Understanding ice microphysical processes is equally challenging for modelers and observationalists because of the vast number of degrees of freedom involved. Even state-of-the-art two-moment schemes, such as implemented in the new German ICOsahedral Nonhydrostatic (ICON) model, are still facing problems to correctly reproduce basic ice microphysical processes such as depositional growth and aggregation. Retrieval algorithms based on remote sensing observations face similar challenges due the necessary assumptions in the inversion methods. In this study, we combine novel multi-frequency cloud radar observations with a versatile model framework which allows us to perform specific experiments to explore the potential sources of model-observation discrepancies. This contribution aims to exemplarily show how we can utilize the rich microphysical fingerprint in modern remote sensing observations to evaluate and improve the parametrizations of microphysical processes.

The observational basis is a dataset of three ground-based vertically pointing Doppler radars (X, Ka and W band) which recorded data during a recent field campaign (TRIPEx, Nov. 2015 - Jan. 2016) at the Jülich Observatory of Cloud Evolution (JOYCE) in Jülich, Germany. The reflectivity differences in the triple-frequency observations have been previously shown to contain information about the average ice particle size and density. The Doppler velocity provides additional constraint to the average particle sedimentation velocity which is a very critical quantity in model parametrizations.

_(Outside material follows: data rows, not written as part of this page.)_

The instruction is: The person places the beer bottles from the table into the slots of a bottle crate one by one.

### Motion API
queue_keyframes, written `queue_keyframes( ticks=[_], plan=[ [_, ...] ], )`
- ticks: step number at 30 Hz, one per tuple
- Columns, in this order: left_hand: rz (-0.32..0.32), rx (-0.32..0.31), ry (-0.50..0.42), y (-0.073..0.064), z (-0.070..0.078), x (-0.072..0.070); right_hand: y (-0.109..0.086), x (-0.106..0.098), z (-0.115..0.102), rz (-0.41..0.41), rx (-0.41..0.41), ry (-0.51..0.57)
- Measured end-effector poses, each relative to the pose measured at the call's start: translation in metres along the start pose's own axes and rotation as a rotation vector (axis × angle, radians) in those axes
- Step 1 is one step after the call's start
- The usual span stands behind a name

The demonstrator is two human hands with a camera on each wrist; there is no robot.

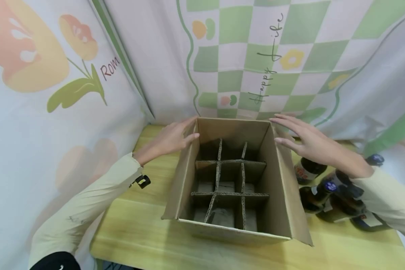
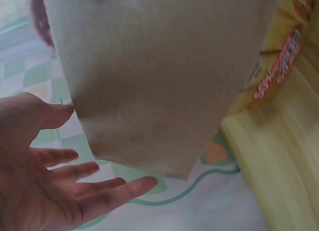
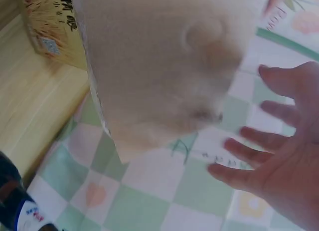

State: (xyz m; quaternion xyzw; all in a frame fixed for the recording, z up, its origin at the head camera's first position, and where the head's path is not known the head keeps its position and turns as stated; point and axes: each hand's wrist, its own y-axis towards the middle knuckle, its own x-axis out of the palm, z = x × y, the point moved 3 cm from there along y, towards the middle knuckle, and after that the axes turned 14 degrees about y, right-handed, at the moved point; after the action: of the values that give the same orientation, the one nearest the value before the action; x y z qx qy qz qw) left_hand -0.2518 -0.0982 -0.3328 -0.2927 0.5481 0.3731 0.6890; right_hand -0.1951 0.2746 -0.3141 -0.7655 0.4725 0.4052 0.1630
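An upright cardboard box (image 1: 234, 234) stands with its top open, and crossed cardboard dividers (image 1: 230, 194) split its inside into several compartments. By the far end of the left flap (image 1: 179, 180) is my left hand (image 1: 170, 138), its fingers extended and its thumb at the flap's edge. My right hand (image 1: 315, 144) is beside the far end of the right flap (image 1: 291, 191), fingers spread and fairly straight. In the right wrist view, a gap shows between those fingertips and the flap (image 3: 164, 76). Neither hand grips anything.
Several dark glass bottles (image 1: 314, 198) stand to the right of the box, partly beneath my right forearm. The wooden table (image 1: 138, 228) carries everything. Printed curtains (image 1: 236, 56) hang close behind and on the left.
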Motion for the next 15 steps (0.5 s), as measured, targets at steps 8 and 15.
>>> queue_keyframes(
  ticks=[8, 15],
  plan=[
    [-0.096, -0.109, -0.182, -0.004, -0.004, 0.007, -0.039, -0.009, 0.019, -0.088, 0.103, -0.092],
    [-0.128, -0.165, -0.362, -0.005, -0.006, 0.014, -0.07, -0.009, 0.041, -0.154, 0.145, -0.145]
  ],
)
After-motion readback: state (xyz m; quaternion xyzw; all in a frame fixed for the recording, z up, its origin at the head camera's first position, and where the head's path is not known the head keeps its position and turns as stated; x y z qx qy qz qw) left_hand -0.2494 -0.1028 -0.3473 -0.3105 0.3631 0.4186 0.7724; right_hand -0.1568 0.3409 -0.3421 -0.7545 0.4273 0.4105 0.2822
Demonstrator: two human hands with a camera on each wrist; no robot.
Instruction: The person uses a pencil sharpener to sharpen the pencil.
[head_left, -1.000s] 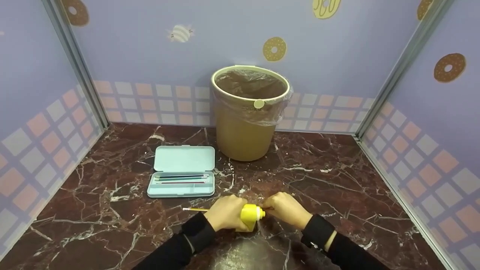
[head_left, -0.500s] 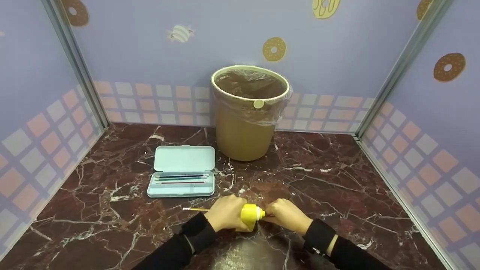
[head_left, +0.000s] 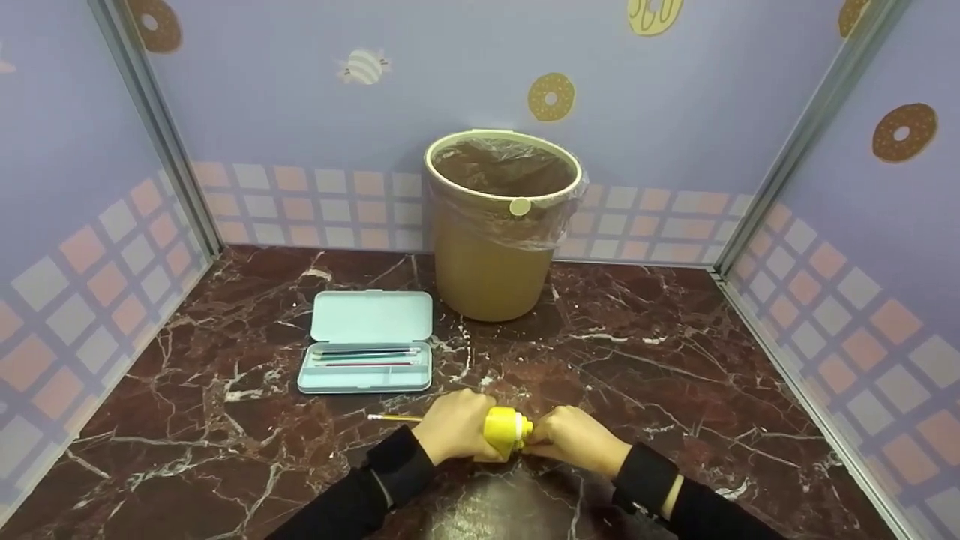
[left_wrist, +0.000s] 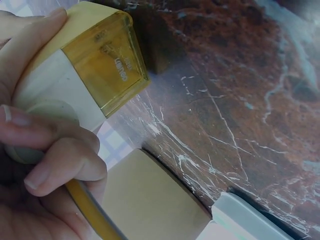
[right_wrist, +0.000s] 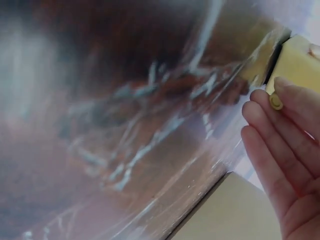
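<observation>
My left hand point(head_left: 455, 424) grips a yellow crank pencil sharpener point(head_left: 501, 426) low over the table. Its clear amber shavings drawer point(left_wrist: 107, 65) shows in the left wrist view. A yellow pencil point(head_left: 394, 417) juts out leftward from under this hand, eraser end outward; in the left wrist view its striped shaft point(left_wrist: 92, 210) passes beneath the curled fingers. At the sharpener's right end, my right hand point(head_left: 577, 439) pinches the small yellow crank knob point(right_wrist: 275, 102) between thumb and fingertips. The pencil's other end is hidden.
An open light-blue pencil case point(head_left: 365, 379) with several pencils in it lies left of centre. Behind stands a tan bin point(head_left: 491, 270) with a clear plastic liner. Patterned panels point(head_left: 300, 112) enclose the dark red marbled table point(head_left: 225, 450) on the back and both sides.
My right hand has circled slightly at the sharpener's crank end, its fingertips now lower. The left hand, sharpener and pencil have stayed in nearly the same place.
</observation>
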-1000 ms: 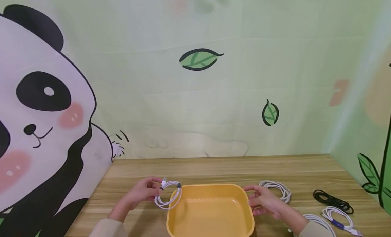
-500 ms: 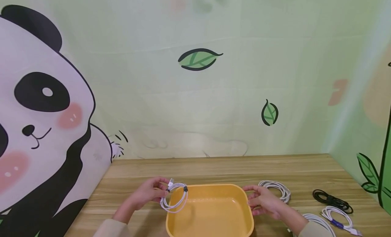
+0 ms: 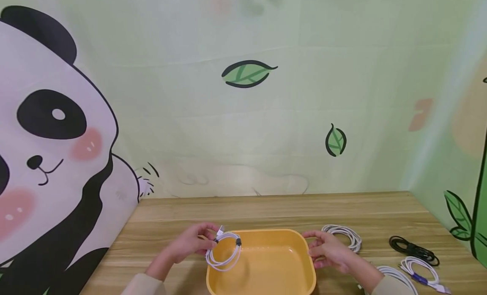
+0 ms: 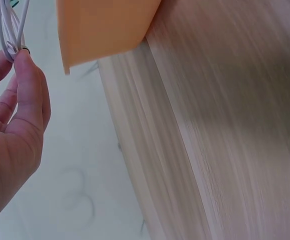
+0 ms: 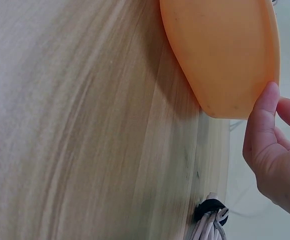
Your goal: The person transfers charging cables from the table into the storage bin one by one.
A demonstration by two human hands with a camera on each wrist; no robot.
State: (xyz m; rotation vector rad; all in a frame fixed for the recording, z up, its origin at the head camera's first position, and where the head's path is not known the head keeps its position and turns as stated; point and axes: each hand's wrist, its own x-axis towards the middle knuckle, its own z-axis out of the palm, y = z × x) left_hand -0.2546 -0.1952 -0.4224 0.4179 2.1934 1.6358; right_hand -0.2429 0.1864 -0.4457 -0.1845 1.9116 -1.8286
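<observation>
Head cam, L hand (image 3: pixel 193 243) pinching wht cable (image 3: pixel 228 236) over yel tray (image 3: pixel 275 267), R hand (image 3: pixel 329 252) gripping its side

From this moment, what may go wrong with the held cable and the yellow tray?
The left grip pinches the white cable at one side, so it might slip. Its loop overlaps the left rim of the yellow tray, so it may catch. The right grip holds only the tray's right side; a bump could turn it.

Left fingers (image 4: pixel 30 95), right fingers (image 5: pixel 263 112) — bent
</observation>
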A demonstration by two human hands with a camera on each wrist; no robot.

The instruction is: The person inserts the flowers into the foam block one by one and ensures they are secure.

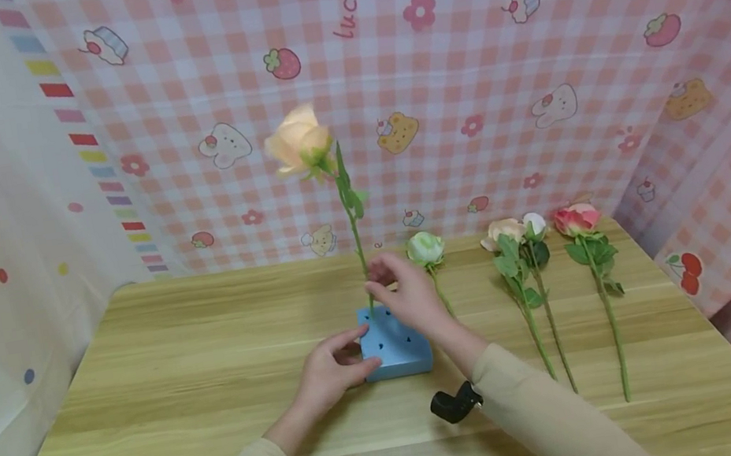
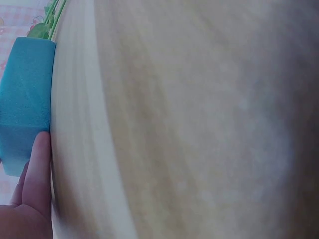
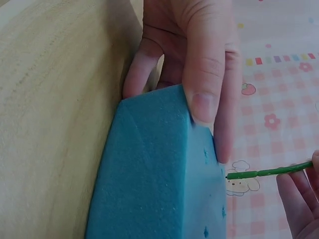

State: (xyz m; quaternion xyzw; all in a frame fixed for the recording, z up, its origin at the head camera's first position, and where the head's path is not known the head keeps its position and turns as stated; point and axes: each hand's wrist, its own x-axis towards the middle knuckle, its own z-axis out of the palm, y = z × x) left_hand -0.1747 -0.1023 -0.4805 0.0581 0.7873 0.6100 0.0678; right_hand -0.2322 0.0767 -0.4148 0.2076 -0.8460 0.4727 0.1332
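One blue block (image 1: 394, 344): half-spread left fingers (image 1: 362, 370) clasp it, likely for steadiness; near-closed right fingers (image 1: 379, 291) pinch rose stem (image 1: 355, 230) above.

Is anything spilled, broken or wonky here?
No, nothing stands out. The blue block sits flat on the table, held by the left hand. The right hand holds the tall peach flower by its stem, and the other flowers lie on the table. I see no spill or break.

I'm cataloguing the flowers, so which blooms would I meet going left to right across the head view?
Raised peach bloom, pale green bloom, lower peach bloom, white bloom, pink-red bloom.
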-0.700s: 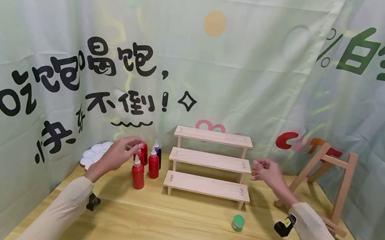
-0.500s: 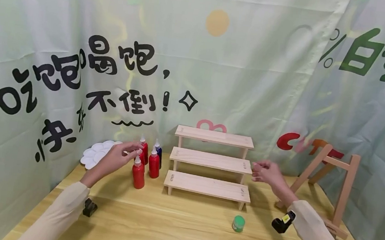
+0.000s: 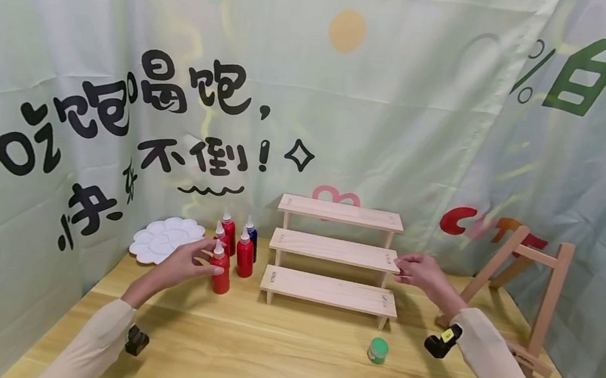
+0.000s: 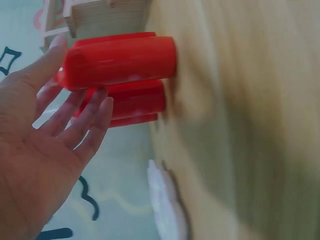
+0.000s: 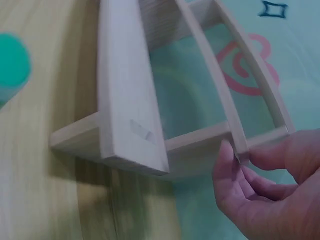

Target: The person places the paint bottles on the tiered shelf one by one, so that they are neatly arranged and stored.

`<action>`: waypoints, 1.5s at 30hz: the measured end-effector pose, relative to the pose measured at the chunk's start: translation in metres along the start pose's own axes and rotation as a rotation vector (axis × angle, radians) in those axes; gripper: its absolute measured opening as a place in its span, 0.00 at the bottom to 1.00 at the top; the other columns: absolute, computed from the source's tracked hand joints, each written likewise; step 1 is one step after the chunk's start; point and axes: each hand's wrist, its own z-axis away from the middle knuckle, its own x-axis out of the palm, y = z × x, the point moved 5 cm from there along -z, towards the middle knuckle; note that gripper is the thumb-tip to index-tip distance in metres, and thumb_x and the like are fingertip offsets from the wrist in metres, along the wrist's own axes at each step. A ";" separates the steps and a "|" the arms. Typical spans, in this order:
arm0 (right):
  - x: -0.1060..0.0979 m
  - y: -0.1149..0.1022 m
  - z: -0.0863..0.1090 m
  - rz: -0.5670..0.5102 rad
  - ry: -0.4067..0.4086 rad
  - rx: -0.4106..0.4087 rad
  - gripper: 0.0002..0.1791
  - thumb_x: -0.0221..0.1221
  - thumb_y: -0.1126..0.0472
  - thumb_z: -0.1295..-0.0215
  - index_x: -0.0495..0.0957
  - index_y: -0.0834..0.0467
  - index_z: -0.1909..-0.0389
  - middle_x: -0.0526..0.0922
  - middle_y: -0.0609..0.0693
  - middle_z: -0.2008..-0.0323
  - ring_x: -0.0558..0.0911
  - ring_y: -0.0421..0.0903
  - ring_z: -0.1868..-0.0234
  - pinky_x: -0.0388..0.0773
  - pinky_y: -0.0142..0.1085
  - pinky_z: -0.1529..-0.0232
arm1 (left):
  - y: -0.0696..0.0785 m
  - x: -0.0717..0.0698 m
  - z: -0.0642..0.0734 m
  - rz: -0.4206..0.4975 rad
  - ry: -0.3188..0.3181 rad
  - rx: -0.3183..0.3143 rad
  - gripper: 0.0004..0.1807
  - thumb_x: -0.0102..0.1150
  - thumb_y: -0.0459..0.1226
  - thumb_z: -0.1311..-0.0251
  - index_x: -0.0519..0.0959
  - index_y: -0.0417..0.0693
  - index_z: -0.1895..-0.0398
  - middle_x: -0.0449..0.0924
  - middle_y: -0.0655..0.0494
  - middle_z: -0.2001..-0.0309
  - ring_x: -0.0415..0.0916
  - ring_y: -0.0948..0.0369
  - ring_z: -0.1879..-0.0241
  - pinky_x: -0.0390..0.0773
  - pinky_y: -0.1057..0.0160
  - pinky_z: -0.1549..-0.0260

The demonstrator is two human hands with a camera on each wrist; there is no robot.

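Bare wood runs wide along the near side of the bench (image 3: pixel 260 365), interrupted by the green jar (image 3: pixel 377 350). The front red bottle (image 3: pixel 221 281) can be reached from the near side; the other bottles (image 3: pixel 244 258) crowd behind it. A narrow lane parts them from the wooden rack (image 3: pixel 331 290); the easel (image 3: pixel 549 298) hems in the right.

Right hand (image 5: pixel 270 195) at the right end of a three-tier wooden display stand (image 5: pixel 195 152), pinching the end of its middle shelf (image 5: pixel 225 102). Stand rests on a wood-grain tabletop (image 5: pixel 30 190), lowest shelf (image 5: pixel 127 60) nearest; green-lidded jar (image 5: pixel 11 65), partly out of view, on the near side, apart from it. Pale printed cloth (image 5: pixel 300 75) hangs on the far side.
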 end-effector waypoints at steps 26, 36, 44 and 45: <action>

We identified a frontal case during TRIPEx whose temporal and spatial structure is well captured in operational (coarse resolution) model runs. In order to perform sensitivity experiments at different spatial resolutions (down to 100 m hor. res.), we run 200 km wide nested ICON simulations centered over the JOYCE site. In order to compare the model simulations with the radar observations, we use the Passive and Active Microwave Transfer Tool (PAMTRA) which allows to exactly match the ICON assumptions about ice and snow particles (e.g. mass-size relation) using the self-similar Rayleigh-Gans Approximation for their scattering properties.

We run several microphysical experiments to test the influence of microphysical choices like the particle geometry and fall speeds or the assumed size distribution on depositional growth and aggregation and, hence, on the simulated radar reflectivities and Doppler velocities. We further investigate the impact of spatial resolution on the microphysics and overall cloud structure. While the triple-frequency observations provide the strongest constraint to aggregation processes in the lower part of the cloud, the combination of reflectivity and Doppler velocity reveals interesting insights into the early development of the ice particles at cloud top. Preliminary analysis clearly suggests that the major source of model-obs differences are related to the aggregation process rather than to depositional growth.